Furthermore, the correlations between CNVs and prognosis were validated by the QuantiGene assay using a large independent cohort (n = 384). Because the treatment of TNM stage IV GC is mostly palliative and prognosis-related factors are farraginous and confounding owing to a complicated clinical intervention rather than the genetic background, patients with this stage of GC were not included in the validation cohort. With the exception of the TNM stage, the other clinicopathological characteristics of the patients in the training and validation cohorts were comparable, similarly to the designs used in previous studies [28]. Our validation results verified that gains of TNFRSF11B and MYC located at 8q24 were associated with poor survival, whereas gains of CSE1L, MMP9, and SRC located at 20q13 were not. The co-gain of TNFRSF11B and MYC was strongly associated with TNM stage and was found to be a significant independent prognostic indicator. Among these regions, MYC, a well-known oncogene that is altered in some primary tumors [29, 30], was previously reported to be associated with late-onset, intestinal-type, advanced-stage tumor, and the presence of distant metastasis in GC [31, 32]. TNFRSF11B, another gene located at 8q24 and that encodes osteoprotegerin (OPG), is a member of the tumor necrosis factor (TNF) receptor superfamily. OPG has been identified to be a prognostic marker in various cancer types, including myeloma, breast cancer, prostate cancer [3335], and GC [36]. A number of studies have suggested that OPG protects tumor cells from the effects of TNF-related apoptosis-inducing ligand (TRAIL) [37, 38] and may thereby provide a survival advantage to OPG-producing tumor cells and contribute to carcinogenesis and cancer cell survival by driving the expression of OPG through the Wnt/β-catenin pathway [39].

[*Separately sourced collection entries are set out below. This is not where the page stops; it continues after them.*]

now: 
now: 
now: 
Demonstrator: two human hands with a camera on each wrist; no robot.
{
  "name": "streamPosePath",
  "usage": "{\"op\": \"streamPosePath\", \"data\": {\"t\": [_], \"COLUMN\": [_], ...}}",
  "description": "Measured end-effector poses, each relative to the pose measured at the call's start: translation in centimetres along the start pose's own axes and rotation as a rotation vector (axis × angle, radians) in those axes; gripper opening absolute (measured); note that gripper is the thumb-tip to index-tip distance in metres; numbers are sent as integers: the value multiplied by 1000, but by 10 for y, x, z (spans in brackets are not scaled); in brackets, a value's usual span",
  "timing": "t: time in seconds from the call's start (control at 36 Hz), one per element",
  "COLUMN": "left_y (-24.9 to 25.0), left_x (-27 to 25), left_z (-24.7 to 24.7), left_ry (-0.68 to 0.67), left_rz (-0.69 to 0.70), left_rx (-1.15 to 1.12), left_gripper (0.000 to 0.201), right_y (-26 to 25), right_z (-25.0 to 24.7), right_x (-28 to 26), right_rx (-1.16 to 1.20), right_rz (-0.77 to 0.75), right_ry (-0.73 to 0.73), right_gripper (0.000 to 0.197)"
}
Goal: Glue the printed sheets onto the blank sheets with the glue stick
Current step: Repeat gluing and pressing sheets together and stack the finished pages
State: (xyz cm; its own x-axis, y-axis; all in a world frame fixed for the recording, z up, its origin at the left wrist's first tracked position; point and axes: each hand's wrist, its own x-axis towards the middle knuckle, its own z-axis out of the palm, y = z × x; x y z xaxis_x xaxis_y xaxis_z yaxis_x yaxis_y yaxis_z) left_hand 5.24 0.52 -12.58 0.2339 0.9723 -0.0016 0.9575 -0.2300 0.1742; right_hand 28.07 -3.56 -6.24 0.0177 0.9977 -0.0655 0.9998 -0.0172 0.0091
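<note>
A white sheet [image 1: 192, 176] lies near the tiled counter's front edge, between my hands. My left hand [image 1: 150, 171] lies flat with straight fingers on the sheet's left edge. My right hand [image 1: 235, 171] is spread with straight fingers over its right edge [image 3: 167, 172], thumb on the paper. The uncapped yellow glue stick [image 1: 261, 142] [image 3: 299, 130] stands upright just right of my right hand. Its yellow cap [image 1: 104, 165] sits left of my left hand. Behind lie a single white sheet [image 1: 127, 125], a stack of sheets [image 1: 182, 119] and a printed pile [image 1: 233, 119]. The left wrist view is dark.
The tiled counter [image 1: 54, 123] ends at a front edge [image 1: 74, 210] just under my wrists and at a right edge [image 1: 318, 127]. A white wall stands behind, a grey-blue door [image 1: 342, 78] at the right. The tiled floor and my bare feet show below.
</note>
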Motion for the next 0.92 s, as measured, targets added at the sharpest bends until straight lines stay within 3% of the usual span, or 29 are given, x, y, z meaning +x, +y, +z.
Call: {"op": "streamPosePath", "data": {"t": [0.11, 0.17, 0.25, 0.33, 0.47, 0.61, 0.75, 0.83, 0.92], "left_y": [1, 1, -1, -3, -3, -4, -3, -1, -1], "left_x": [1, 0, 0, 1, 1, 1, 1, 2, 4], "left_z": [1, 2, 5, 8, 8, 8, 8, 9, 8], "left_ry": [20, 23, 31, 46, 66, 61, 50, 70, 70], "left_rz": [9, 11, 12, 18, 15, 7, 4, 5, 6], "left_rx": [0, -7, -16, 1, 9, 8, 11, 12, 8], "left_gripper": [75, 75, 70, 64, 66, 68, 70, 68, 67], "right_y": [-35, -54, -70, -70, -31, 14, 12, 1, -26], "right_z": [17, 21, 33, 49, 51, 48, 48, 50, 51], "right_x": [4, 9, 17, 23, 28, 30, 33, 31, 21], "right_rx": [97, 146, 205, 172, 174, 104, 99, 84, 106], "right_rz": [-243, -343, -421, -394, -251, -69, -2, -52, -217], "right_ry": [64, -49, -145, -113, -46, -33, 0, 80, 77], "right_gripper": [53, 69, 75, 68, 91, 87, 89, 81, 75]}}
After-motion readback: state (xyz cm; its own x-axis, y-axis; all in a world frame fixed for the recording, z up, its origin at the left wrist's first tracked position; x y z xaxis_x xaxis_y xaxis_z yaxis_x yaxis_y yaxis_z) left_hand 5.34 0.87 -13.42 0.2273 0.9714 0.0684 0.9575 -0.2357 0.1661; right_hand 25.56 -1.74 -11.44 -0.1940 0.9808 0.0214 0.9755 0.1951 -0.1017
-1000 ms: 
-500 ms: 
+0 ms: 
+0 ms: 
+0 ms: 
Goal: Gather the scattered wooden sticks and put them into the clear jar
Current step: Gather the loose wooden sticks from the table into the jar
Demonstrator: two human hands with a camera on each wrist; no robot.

Furthermore, the analysis of patients with noncardia GC revealed that those patients with a co-gain of MYC and TNFRSF11B at 8q24 had shorter overall survival than those without these alterations. A previous study also suggested that a genomic imbalance of 5p+ and 18q- may be related to the location of the GC, such as esophagogastric junction and distal gastric tumors [16]. These abnormalities may distinguish distinct tumor subtypes with identical histological features.

In conclusion, through a global correlation analysis of aCGH data coupled with GC clinicopathological information from a large cohort and further validation using a large independent cohort, our study revealed that copy number gains of MYC and TNFRSF11B located at 8q24 are associated with survival in GC, particularly noncardia GC.